Deputados de esquerda alinharam-se contra os ataques dos EUA e de Israel ao Irão e apelaram ao Reino Unido para ficar fora do conflito.
Os deputados trabalhistas, liberais democratas e verdes acusaram Sir Keir Starmer de ser o ‘poodle’ de Donald Trump e apelaram à guerra no Iraque.
Embora não apoiassem a acção militar dos aliados do Reino Unido contra o regime ditatorial, revezaram-se no ataque ao Primeiro-Ministro.
Após o discurso do primeiro-ministro ao parlamento, o ex-líder trabalhista Jeremy Corbyn disse aos deputados que o Reino Unido não deveria participar, mas deveria trabalhar para um cessar-fogo imediato.
Anteriormente, ele havia descrito o ataque ao Irão como uma “agressão” que, segundo ele, era uma “violação flagrante do direito internacional” e era “ilegal, não provocada e injustificada”.
Ele juntou-se a centenas de manifestantes pró-Irão num comício em Londres no fim de semana para acabar com a “guerra de Trump”, com os organizadores a apelar às pessoas para se manifestarem sob o lema “Tirem as mãos do Irão”.

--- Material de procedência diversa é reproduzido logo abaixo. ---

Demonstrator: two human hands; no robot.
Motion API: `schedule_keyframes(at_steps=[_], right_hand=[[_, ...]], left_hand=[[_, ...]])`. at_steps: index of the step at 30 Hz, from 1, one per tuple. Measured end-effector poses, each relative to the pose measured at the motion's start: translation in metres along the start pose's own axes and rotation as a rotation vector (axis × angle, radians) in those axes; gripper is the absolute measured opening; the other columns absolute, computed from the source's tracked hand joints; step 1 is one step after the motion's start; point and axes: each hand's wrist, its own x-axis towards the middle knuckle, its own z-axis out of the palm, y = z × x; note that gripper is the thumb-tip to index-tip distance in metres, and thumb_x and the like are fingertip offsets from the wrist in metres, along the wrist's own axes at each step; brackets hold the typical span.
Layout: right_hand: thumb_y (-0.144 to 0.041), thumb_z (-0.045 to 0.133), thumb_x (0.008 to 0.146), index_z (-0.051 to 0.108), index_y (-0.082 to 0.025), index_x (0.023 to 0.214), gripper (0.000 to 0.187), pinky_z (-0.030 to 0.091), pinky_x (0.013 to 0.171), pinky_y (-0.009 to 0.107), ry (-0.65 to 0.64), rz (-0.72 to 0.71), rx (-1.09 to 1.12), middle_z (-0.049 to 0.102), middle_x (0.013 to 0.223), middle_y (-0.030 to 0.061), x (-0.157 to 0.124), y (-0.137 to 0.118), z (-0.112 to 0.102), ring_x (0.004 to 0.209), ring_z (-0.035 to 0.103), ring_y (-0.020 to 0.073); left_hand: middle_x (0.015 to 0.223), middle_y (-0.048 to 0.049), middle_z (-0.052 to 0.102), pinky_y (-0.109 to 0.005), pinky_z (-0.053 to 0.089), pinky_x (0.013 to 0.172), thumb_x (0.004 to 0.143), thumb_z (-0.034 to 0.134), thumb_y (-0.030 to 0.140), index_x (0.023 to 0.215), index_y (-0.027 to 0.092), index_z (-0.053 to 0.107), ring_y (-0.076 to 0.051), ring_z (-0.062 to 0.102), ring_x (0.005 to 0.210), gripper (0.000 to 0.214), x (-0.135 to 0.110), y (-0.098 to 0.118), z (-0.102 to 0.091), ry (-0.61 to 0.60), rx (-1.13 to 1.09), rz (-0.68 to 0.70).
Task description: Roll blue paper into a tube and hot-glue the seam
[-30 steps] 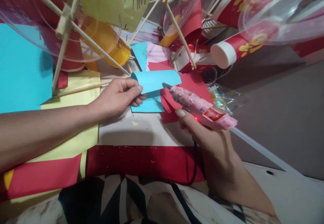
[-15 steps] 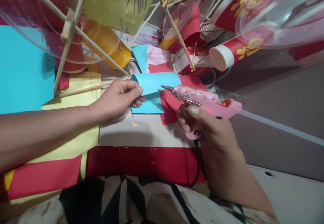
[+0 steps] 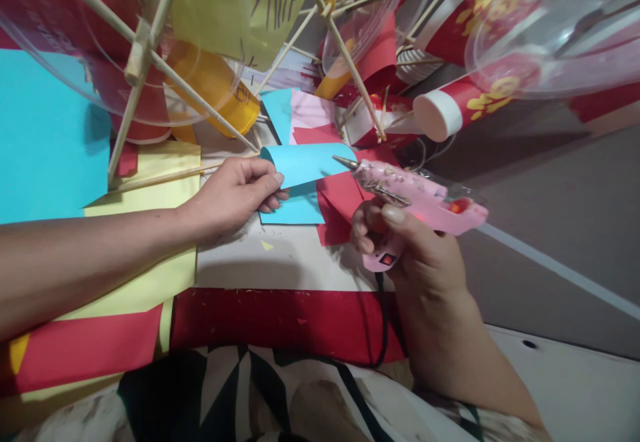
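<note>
My left hand (image 3: 235, 192) pinches a curled strip of blue paper (image 3: 305, 165) at its left edge, thumb on top, holding the bend over a flat blue piece below. A pink glue gun (image 3: 415, 195) is gripped in my right hand (image 3: 400, 242), index finger along the trigger. Its metal nozzle touches the right end of the blue strip. A black cord hangs from the gun's handle toward my lap.
A frame of bamboo sticks (image 3: 150, 62) with yellow paper and clear plastic cups hangs close overhead. An orange paper tube (image 3: 215, 89), red-and-white paper cups (image 3: 450, 105) and sheets of red, yellow and blue paper (image 3: 45, 142) cover the table.
My right hand has turned the glue gun level and lifted its nozzle up and to the right, to the strip's right end. The left hand has kept its pinch.
</note>
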Motion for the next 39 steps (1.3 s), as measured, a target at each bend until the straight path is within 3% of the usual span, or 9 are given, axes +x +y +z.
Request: schedule_keyframes(at_steps=[6, 11, 17, 24, 27, 30, 34, 39], right_hand=[[-0.026, 0.08, 0.072, 0.068, -0.021, 0.067, 0.014, 0.042, 0.043, 0.021, 0.285, -0.187, 0.062, 0.064, 0.061, -0.002, 0.005, 0.004, 0.004, 0.047, 0.055, 0.0092], [-0.028, 0.081, 0.071, 0.07, -0.017, 0.068, 0.016, 0.042, 0.042, 0.02, 0.45, -0.179, -0.003, 0.065, 0.061, -0.001, 0.007, 0.009, 0.009, 0.051, 0.058, 0.0093], [-0.033, 0.083, 0.072, 0.066, -0.018, 0.068, 0.022, 0.041, 0.041, 0.02, 0.388, -0.12, -0.068, 0.063, 0.057, -0.0034, 0.008, 0.012, 0.008, 0.048, 0.056, 0.0082], [-0.025, 0.09, 0.057, 0.065, -0.021, 0.072, 0.029, 0.049, 0.04, 0.02, 0.334, -0.068, 0.035, 0.06, 0.058, -0.0076, 0.012, 0.013, 0.004, 0.043, 0.058, 0.0086], [-0.025, 0.09, 0.055, 0.065, -0.019, 0.069, 0.029, 0.05, 0.039, 0.02, 0.34, -0.097, 0.066, 0.06, 0.057, -0.0072, 0.012, 0.01, 0.002, 0.042, 0.058, 0.0085], [-0.025, 0.09, 0.055, 0.066, -0.019, 0.068, 0.028, 0.051, 0.04, 0.019, 0.345, -0.099, 0.096, 0.061, 0.058, -0.0065, 0.012, 0.008, 0.0, 0.044, 0.06, 0.0088], [-0.023, 0.092, 0.052, 0.066, -0.019, 0.067, 0.03, 0.053, 0.041, 0.019, 0.36, -0.1, 0.142, 0.061, 0.06, -0.0071, 0.013, 0.007, 0.001, 0.044, 0.059, 0.0076], [-0.019, 0.091, 0.052, 0.066, -0.018, 0.066, 0.029, 0.047, 0.037, 0.016, 0.326, -0.109, 0.192, 0.059, 0.058, -0.0077, 0.015, 0.006, 0.003, 0.041, 0.053, 0.0044]], left_hand=[[0.066, -0.0008, 0.069, -0.019, 0.05, 0.061, 0.086, 0.059, 0.012, 0.064, 0.014, 0.061, -0.007, 0.062, 0.059, 0.022, -0.002, 0.002, 0.0, -0.029, -0.046, 0.016], [0.064, 0.0001, 0.07, -0.017, 0.049, 0.06, 0.083, 0.058, 0.01, 0.063, 0.013, 0.061, -0.006, 0.062, 0.057, 0.021, -0.003, 0.005, 0.001, -0.056, -0.048, 0.007], [0.058, 0.0012, 0.066, -0.017, 0.047, 0.059, 0.081, 0.055, 0.005, 0.057, 0.014, 0.056, -0.007, 0.061, 0.058, 0.026, -0.007, 0.01, 0.003, -0.119, 0.01, 0.013], [0.065, 0.0, 0.064, -0.021, 0.043, 0.056, 0.084, 0.056, 0.019, 0.067, 0.014, 0.06, -0.009, 0.056, 0.058, 0.018, -0.011, 0.007, -0.002, -0.211, 0.186, 0.19], [0.077, -0.0008, 0.067, -0.023, 0.046, 0.063, 0.08, 0.053, 0.014, 0.082, 0.015, 0.065, -0.012, 0.06, 0.068, 0.012, -0.01, 0.014, -0.009, -0.252, 0.388, 0.315], [0.091, -0.0025, 0.069, -0.028, 0.048, 0.074, 0.072, 0.051, 0.005, 0.097, 0.017, 0.066, -0.017, 0.064, 0.085, 0.032, -0.006, 0.02, -0.018, -0.267, 0.801, 0.481], [0.11, -0.0089, 0.068, -0.033, 0.047, 0.082, 0.085, 0.05, 0.009, 0.103, 0.019, 0.067, -0.024, 0.06, 0.104, 0.027, -0.001, 0.015, -0.025, -0.294, 1.338, 0.716], [0.109, -0.0095, 0.066, -0.033, 0.045, 0.076, 0.093, 0.047, 0.01, 0.107, 0.02, 0.067, -0.022, 0.059, 0.097, 0.026, 0.003, 0.004, -0.029, -0.331, 1.612, 0.817]])
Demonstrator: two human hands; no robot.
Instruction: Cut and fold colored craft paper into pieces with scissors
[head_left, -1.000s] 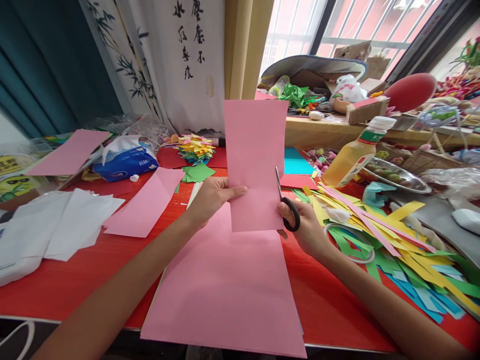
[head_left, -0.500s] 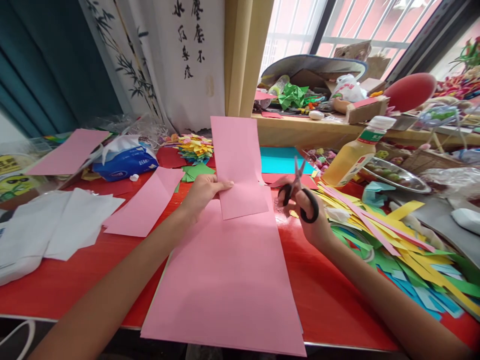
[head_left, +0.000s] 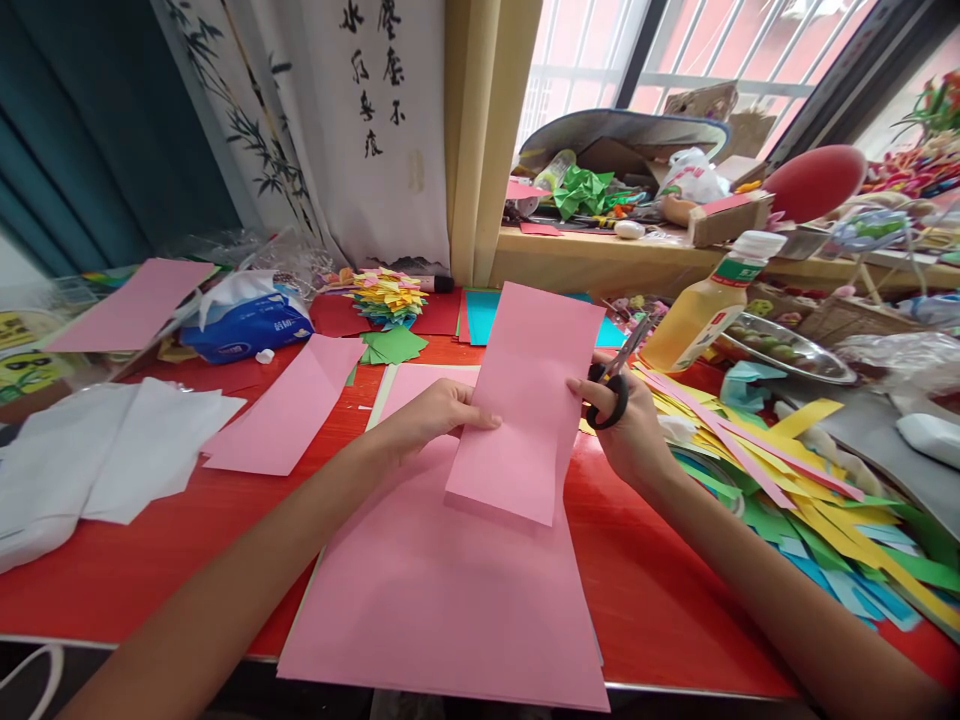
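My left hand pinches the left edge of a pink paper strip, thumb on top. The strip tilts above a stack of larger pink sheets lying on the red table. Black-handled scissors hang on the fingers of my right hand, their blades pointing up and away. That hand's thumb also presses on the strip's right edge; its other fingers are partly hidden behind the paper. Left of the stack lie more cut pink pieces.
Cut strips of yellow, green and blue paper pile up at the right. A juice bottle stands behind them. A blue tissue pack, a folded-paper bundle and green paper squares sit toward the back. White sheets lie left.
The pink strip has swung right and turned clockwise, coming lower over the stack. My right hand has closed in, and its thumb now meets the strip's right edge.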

Falando na Câmara, o seu antigo chanceler, o deputado trabalhista John McDonnell, disse: ‘Do Iraque ao Afeganistão e à Líbia, penso que a maioria de nós sabe como é.’
Ele acrescentou: “Precisamos de clareza sobre o nosso papel como país, um país independente, nem mesmo influenciado por Donald Trump”.

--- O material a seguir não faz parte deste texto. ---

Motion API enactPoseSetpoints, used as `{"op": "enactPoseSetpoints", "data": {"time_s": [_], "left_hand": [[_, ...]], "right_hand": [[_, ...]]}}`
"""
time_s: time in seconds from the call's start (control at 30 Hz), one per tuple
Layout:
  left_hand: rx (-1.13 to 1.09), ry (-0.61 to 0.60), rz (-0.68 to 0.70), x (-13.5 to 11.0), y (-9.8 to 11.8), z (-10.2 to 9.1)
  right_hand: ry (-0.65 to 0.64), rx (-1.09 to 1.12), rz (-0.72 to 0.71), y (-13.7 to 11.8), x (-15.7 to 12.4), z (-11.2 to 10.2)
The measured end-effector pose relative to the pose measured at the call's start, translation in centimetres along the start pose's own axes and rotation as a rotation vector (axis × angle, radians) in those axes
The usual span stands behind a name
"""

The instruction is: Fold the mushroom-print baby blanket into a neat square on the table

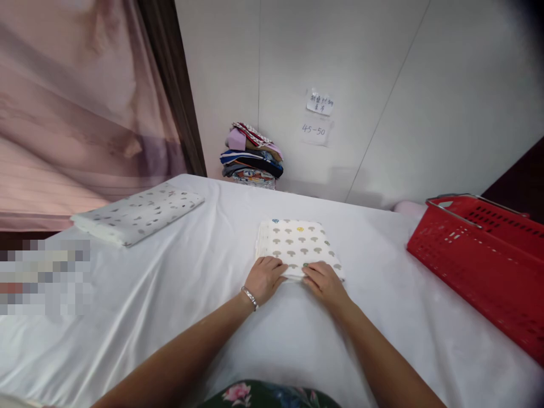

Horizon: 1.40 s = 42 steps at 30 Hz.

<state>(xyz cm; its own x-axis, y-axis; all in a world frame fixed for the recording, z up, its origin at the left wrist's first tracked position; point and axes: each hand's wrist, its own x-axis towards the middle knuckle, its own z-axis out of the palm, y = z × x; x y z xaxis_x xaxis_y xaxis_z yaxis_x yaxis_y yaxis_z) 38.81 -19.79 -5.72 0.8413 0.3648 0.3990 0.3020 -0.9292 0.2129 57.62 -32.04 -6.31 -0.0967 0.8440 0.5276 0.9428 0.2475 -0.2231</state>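
A folded white cloth (302,241) with grey mushroom prints and a few coloured marks lies flat in the middle of the bed-like white surface. My left hand (264,277) holds its near left edge, fingers curled over the top and thumb along the front. At the near right edge my right hand (326,284) grips the same cloth, its fingertips on the print and its thumb low at the fold. A silver bracelet (250,298) circles my left wrist. The undersides of both hands are hidden.
To the left lies a larger folded cloth (144,212) with grey specks. A red plastic basket (476,266) with metal handles stands at right. Behind the white sheet (178,294), a pile of folded fabrics (251,156) rises by the wall. A pink curtain (85,102) hangs left.
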Motion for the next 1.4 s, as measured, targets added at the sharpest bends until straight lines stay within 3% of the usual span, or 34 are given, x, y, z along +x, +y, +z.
{"op": "enactPoseSetpoints", "data": {"time_s": [0.47,0.63,0.93,1.1,1.23,1.33,1.4], "left_hand": [[-0.001,0.054,-0.024,-0.6,0.5,0.0],[0.05,0.031,-0.033,-0.5,0.3,0.6],[0.095,0.034,0.005,-0.5,-0.5,1.8],[0.05,0.018,-0.015,-0.9,0.3,0.8],[-0.118,0.064,-0.012,-1.3,0.2,-0.5],[-0.263,0.146,-0.133,-0.8,-1.5,-1.3],[-0.325,0.168,-0.349,0.3,-3.2,-1.8]], "right_hand": [[0.053,0.015,0.036,0.4,-0.4,0.8],[0.004,-0.016,0.029,0.7,-0.7,0.7],[0.087,-0.067,-0.007,0.3,-0.7,1.5],[0.056,-0.064,-0.013,0.5,-0.9,1.7],[0.018,-0.05,-0.004,0.6,-1.1,1.4],[0.009,-0.019,0.048,0.1,-0.8,0.8],[0.017,-0.005,0.098,-0.5,-0.2,0.4]]}}
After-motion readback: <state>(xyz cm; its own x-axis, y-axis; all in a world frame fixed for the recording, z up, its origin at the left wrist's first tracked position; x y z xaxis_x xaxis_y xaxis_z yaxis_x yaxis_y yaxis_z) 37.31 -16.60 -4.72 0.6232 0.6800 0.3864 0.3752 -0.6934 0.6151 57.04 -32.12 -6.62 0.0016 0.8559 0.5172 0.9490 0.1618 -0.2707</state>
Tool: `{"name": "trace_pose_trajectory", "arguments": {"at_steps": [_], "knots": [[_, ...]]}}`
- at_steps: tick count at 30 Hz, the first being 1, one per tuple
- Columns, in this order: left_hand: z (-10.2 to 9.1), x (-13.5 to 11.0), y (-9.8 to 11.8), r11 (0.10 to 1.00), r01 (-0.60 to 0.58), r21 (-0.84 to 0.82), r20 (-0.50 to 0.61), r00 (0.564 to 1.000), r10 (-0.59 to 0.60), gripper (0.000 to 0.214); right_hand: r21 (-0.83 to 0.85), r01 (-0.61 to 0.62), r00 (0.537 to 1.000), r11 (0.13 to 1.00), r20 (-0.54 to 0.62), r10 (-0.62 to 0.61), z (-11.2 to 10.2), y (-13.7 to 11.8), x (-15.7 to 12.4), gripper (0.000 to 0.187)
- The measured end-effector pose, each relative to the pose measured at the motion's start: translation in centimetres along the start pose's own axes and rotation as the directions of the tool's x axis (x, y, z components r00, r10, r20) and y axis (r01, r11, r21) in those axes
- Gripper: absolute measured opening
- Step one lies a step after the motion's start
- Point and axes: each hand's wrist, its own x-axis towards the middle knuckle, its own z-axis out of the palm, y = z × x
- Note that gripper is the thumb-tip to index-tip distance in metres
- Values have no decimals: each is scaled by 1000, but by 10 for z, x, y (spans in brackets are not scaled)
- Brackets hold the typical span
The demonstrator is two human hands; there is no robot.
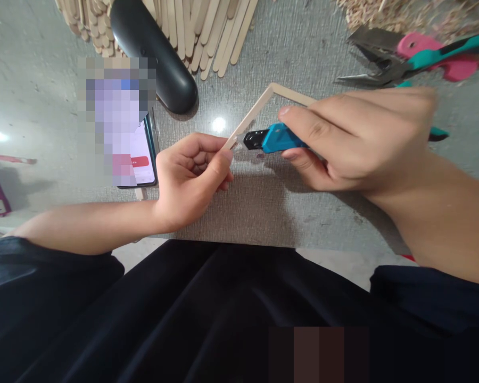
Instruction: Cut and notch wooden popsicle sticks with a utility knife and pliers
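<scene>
Between thumb and fingers, my left hand (197, 178) pinches the lower end of a wooden craft stick (253, 113). The stick slants up to the right and meets a second pale strip (293, 94) at a corner. That strip runs down to the right until my right hand (351, 138) covers it; whether the two are one bent piece I cannot tell. Closed around a blue and black utility knife (281, 138), my right hand points its short blade left. The blade tip is at the stick, close to my left fingertips. Most of the knife's handle is hidden.
Many craft sticks (207, 32) lie at the back, beside a long black case (155, 58). A phone (147, 154), partly blurred out, is left of my left hand. Pliers with teal handles (407, 66), a pink-handled tool (459, 66) and wood shavings (423, 16) lie at the back right.
</scene>
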Motion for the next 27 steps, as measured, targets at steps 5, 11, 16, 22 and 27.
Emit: {"name": "trace_pose_trajectory", "arguments": {"at_steps": [5,11,16,22,27], "knots": [[1,1,5,1000,22,-17,0,1000,-22,21,25,-29,999,999,29,28,2,1,1,78],[1,1,2,999,32,-44,-6,999,-32,20,-9,29,997,1000,-71,-29,9,6,0,75],[0,0,2,997,55,-49,-1,998,-55,21,292,-202,979,935,54,195,16,3,-1,97],[0,-1,1,993,92,-78,12,996,-92,21,227,-111,994,968,31,107,17,8,-4,83],[0,-1,0,992,82,-94,15,997,-81,25,29,53,978,998,-203,-46,17,9,-1,68]]}}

O ex-líder trabalhista Jeremy Corbyn e seu irmão Piers Corbyn juntaram-se aos protestos contra o ataque EUA-Israel ao Irã no mês passado.
O deputado trabalhista de extrema esquerda Richard Burgon descreveu a greve como um “momento muito perigoso”. Ele acrescentou: “O Iraque, o Afeganistão e a Líbia mostram onde isto pode terminar com morte, destruição, terror e caos, afectando milhões de pessoas.

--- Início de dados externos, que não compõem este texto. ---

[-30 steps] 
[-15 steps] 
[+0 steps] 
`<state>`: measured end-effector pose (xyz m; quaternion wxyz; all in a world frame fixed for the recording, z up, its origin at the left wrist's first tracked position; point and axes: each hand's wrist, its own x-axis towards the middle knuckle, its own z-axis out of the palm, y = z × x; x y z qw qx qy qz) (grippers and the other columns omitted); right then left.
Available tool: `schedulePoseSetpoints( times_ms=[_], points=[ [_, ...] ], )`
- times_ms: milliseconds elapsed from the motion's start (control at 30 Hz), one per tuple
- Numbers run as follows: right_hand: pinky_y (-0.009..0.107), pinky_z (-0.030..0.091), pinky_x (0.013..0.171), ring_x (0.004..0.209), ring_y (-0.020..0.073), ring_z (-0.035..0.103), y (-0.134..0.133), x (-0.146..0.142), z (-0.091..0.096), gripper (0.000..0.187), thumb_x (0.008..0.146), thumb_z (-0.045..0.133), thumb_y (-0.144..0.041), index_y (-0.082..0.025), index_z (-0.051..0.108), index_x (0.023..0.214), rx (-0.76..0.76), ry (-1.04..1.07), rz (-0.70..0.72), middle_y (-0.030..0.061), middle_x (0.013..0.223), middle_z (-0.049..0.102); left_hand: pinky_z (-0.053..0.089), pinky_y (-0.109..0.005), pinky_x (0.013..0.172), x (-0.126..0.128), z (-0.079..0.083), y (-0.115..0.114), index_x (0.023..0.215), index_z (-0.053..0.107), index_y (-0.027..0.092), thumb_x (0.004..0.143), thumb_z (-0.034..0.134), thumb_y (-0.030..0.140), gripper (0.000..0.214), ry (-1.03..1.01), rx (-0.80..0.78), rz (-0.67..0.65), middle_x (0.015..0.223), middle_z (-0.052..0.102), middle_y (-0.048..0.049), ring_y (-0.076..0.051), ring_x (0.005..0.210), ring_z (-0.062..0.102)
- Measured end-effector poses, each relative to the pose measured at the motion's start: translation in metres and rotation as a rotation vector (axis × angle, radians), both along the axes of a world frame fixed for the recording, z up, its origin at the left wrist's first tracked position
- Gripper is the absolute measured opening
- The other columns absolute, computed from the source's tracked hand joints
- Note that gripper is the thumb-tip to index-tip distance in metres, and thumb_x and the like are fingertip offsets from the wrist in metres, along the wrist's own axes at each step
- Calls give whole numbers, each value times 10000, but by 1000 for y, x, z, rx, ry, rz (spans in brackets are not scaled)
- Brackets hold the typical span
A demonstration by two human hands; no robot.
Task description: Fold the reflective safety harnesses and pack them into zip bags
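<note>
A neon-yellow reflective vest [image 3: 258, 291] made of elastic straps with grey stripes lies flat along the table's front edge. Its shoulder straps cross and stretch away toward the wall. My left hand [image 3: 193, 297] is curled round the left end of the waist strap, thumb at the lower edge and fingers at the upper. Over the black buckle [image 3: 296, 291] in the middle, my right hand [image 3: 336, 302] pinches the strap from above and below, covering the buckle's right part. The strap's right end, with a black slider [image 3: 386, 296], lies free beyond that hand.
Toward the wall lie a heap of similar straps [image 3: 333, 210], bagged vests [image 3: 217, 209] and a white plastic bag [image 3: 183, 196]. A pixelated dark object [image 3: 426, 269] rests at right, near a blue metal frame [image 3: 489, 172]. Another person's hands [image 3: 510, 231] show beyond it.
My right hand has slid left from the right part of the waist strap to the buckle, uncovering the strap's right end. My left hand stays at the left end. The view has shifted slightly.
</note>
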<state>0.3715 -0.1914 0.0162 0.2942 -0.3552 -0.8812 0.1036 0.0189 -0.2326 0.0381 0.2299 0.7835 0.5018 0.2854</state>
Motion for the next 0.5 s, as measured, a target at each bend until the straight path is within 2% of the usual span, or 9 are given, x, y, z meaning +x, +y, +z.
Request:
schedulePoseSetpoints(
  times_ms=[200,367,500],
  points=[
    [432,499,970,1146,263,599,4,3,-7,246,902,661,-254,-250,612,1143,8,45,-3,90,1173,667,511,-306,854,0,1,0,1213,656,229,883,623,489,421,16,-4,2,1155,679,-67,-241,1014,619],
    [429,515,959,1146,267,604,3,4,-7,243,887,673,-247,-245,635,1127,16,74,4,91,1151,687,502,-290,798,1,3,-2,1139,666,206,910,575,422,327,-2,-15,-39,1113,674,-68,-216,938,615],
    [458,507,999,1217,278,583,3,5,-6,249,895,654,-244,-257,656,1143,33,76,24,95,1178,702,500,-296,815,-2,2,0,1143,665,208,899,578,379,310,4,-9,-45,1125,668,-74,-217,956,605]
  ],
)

‘O primeiro-ministro não se arriscou a arrastar-nos para um conflito maior ao aliar-se a Trump, o que nos torna menos seguros?’
A deputada trabalhista Emily Thornberry, presidente do Comité Seleto dos Negócios Estrangeiros, disse que os ataques dos EUA e de Israel ao Irão foram “imprudentes, mal avaliados e ilegais”.
Anteriormente, ele disse estar “satisfeito” com o fato de o Reino Unido não estar envolvido no ataque ao Irã que ele condenou.
O líder liberal democrata Ed Davey também agiu, apelando a uma votação parlamentar sobre a decisão de Sir Kier de permitir que os EUA utilizem bases do Reino Unido para ações defensivas.
Ele disse: ‘Mais uma vez, o Presidente Trump iniciou ações unilaterais e ilegais.
‘Já vimos antes um presidente americano iniciar uma guerra ilegal sem ter ideia de como ou quando terminará, e tememos o que acontecerá a seguir.’
A ex-deputada trabalhista Diane Abbott, referindo-se à guerra do Iraque, disse: ‘Os nossos eleitores não estão preparados para arrastar este país para outra guerra.’
A sua colega, antiga deputada trabalhista, Zarah Sultana, que é membro do Your Party, de Corbyn, foi mais longe.
Perguntou ao Primeiro-Ministro: ‘O genocídio do povo palestiniano não é suficiente para este governo trabalhista?
‘Ele está orgulhoso de ser outro primeiro-ministro trabalhista para nos tornar menos seguros, forçando Washington a outra guerra ilegal no Médio Oriente?
‘E, finalmente, o quanto ele gosta de ser o poodle de Donald Trump?’
O deputado trabalhista Imran Hussain acrescentou: “A Grã-Bretanha não é o poodle de Trump e nunca mais seremos a plataforma de lançamento para uma guerra ilegal e sem fim, que não tem plano nem fim”.
O deputado do Partido Verde, Eli Chauncey, disse que condenou o “ataque profundamente irresponsável e ilegal dos EUA e de Israel ao Irão, lançado no meio de negociações nucleares lideradas por Trump, um canhão solto claramente desestabilizador e Netanyahu, um criminoso de guerra”.
O líder do seu partido, Jack Polanski, apelou ao fim da relação especial da Grã-Bretanha com os EUA e descreveu os EUA e Israel como “Estados pária”.
O seu vice-líder, Mateen Ali, também apareceu em comícios pró-Irão no fim de semana, onde foram ouvidos gritos de “morte à América” e “morte a Israel”.